Tampines Mall
- Location: Tampines, Singapore
- Address: 4 Tampines Central 5, Singapore 529510
- Opened: 18 November 1995; 30 years ago (Soft opening) 9 February 1996; 30 years ago (Official opening)
- Developer: CapitaMall Trust
- Management: CapitaMalls Asia
- Owner: CapitaMall Trust
- Stores: 160
- Anchor tenants: 9 NTUC FairPrice Golden Village Uniqlo Yamaha Music School Toys R Us Courts Kopitiam Popular Sephora
- Floor area: 314,669 square feet (29,233.7 m^{2})
- Floors: 6
- Public transit: EW2 DT32 Tampines
- Website: Tampines Mall

= Tampines Mall =

Tampines Mall (淡滨尼广场 (Dànbīnní Guǎngchǎng)) is a suburban shopping mall located at Tampines Central 5 in Tampines, Singapore, next to Century Square as well as Tampines 1. It was completed in 1995.

==History==
In 1992, DBS Land, PERNAS and NTUC FairPrice formed a joint venture company Tampines Mall Pte Ltd to develop a shopping mall beside Tampines MRT station. Tampines Mall Pte Ltd was owned by Emerald Holdings (fully owned by DBS Land), Quek Shin & Sons Pte Ltd (Singapore subsidiary of PERNAS) and NTUC FairPrice with 55 percent, 20 percent and 25 percent stake respectively. DBS Land and NTUC FairPrice had successfully tendered for the 12,600 sq m land in a HDB tender for $93.8 million. The shopping mall was proposed to be five-storey high with a lettable area of 30,000 sq m.

Singapore Piling and Civil Engineering, a subsidiary of Hwa Hong Corp, won the main building contract for $73.5 million.

The mall was completed in November 1995 and was officially opened by Minister for Communications and Member of Parliament for Tampines Group Representation Constituency Mah Bow Tan in February 1996. Like suburban malls completed at that time, it had various anchor tenants, such as an Isetan department store, a Golden Village cineplex, a Kopitam food court, an NTUC FairPrice supermarket, a Popular bookstore, Toys 'R' Us and more than 100 specialty shops. It was one of the largest suburban malls in Singapore back then.

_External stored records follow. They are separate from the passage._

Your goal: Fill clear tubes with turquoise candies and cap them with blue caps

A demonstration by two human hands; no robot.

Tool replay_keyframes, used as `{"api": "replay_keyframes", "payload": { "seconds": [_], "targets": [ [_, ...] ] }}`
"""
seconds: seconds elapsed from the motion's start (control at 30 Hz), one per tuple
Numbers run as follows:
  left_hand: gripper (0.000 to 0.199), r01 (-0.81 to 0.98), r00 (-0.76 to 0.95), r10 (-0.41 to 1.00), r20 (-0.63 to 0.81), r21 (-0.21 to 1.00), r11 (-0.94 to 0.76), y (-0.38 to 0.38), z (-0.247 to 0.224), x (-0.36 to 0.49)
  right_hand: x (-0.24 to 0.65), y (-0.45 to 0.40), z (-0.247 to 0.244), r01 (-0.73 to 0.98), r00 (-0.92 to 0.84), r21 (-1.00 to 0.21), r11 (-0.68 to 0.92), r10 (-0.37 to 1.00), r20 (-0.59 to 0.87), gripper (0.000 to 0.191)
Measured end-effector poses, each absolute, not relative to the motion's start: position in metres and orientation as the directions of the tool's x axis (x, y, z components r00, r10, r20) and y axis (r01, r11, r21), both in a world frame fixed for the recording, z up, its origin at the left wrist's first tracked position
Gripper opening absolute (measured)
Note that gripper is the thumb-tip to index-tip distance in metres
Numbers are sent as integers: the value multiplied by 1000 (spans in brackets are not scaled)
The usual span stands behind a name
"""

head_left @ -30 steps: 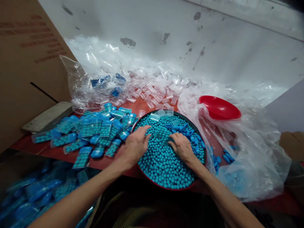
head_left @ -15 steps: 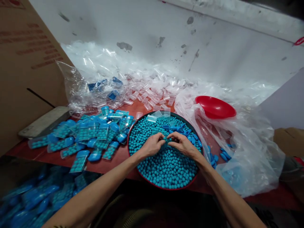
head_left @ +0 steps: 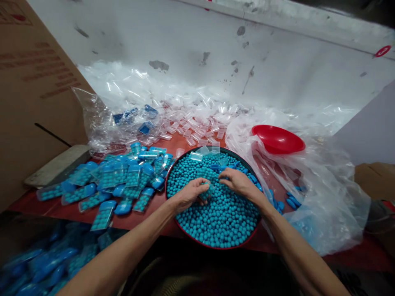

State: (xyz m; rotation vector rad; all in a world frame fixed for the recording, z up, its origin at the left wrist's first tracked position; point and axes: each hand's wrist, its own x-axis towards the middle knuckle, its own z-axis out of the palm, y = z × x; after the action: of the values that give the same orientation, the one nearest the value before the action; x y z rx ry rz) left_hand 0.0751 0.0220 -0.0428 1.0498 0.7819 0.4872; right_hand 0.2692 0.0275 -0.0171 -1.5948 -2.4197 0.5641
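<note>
Clock positions refer to the centre of the round basin [head_left: 216, 247], with 12 o'clock pointing away from me. The basin sits on the red desk [head_left: 157, 203] and carries a bed of blue beads [head_left: 216, 226]. My left hand [head_left: 191, 193] is at 9 o'clock inside the rim, thumb and fingers clamped on a clear container [head_left: 207, 190]; beads show through its wall. My right hand [head_left: 236, 181] is at 1 o'clock over the beads, fingers curled just beside the blue caps [head_left: 217, 168]; I cannot tell whether its fingertips grip one. These caps lie on the beads from 12 to 2 o'clock. A few clear cases [head_left: 196, 156] lie at the rim at 11 o'clock; more clear cases [head_left: 200, 128] are spread beyond it at 12 o'clock. Filled, blue-capped containers [head_left: 132, 176] form a heap at 9 to 10 o'clock. A red dish [head_left: 277, 139] rests on plastic sheeting [head_left: 333, 205] at 2 o'clock. Loose caps [head_left: 293, 200] lie at 3 o'clock, beside the sheeting.
</note>
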Motion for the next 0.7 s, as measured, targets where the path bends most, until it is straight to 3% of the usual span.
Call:
{"api": "replay_keyframes", "payload": {
  "seconds": [0.1,0.17,0.27,0.33,0.43,0.5,0.7],
  "targets": [
    [38,-98,679,660,-321,851,516,22,-43,73,257,54,-19,948,-300,-104,302,953,37,22],
    [35,-142,678,666,-309,835,532,21,-42,71,252,66,-25,962,-269,-40,270,962,40,19],
    [32,-149,654,695,-298,850,505,20,-41,70,256,65,-31,970,-236,-44,239,970,56,23],
    [32,-116,618,733,-286,888,445,19,-41,72,260,52,-32,959,-224,-152,237,970,99,29],
    [31,-77,545,802,-244,938,338,18,-43,77,259,23,-29,802,-285,-501,325,946,158,32],
    [31,-94,520,829,-207,951,296,17,-43,80,253,4,-28,663,-328,-668,339,933,148,34],
    [33,-96,568,808,-159,962,257,9,-37,83,242,-14,-31,389,-180,-920,50,983,-23,32]
  ]
}}
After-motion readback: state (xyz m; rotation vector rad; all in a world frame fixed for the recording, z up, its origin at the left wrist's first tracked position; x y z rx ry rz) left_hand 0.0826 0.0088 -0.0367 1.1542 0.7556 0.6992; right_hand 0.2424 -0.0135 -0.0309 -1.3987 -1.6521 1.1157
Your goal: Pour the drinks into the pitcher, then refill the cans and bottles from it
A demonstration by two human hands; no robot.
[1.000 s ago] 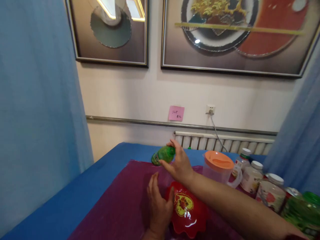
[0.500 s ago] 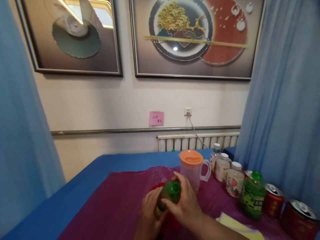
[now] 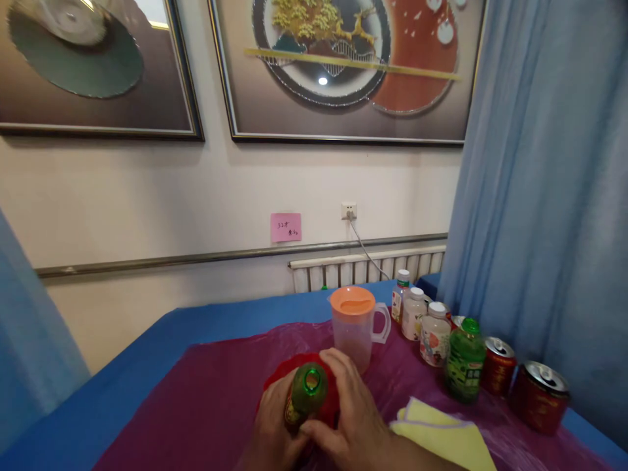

The mall was refurbished in 2004, comprising the installation of a large screen at the roof terrace, and the addition of water features to provide a cooling environment. It had its second refurbishment in 2014, converting the roof level into an education hub, and giving a facade a new appearance. The food court, cinema and Basement 1 shops were renovated as well.

The mall underwent its third refurbishment in from April 2022 to November 2022, this time rearranging the shops in level 2.

In May 2025, anchor tenant Isetan department store decided to close at the end of its lease on 30 October 2025.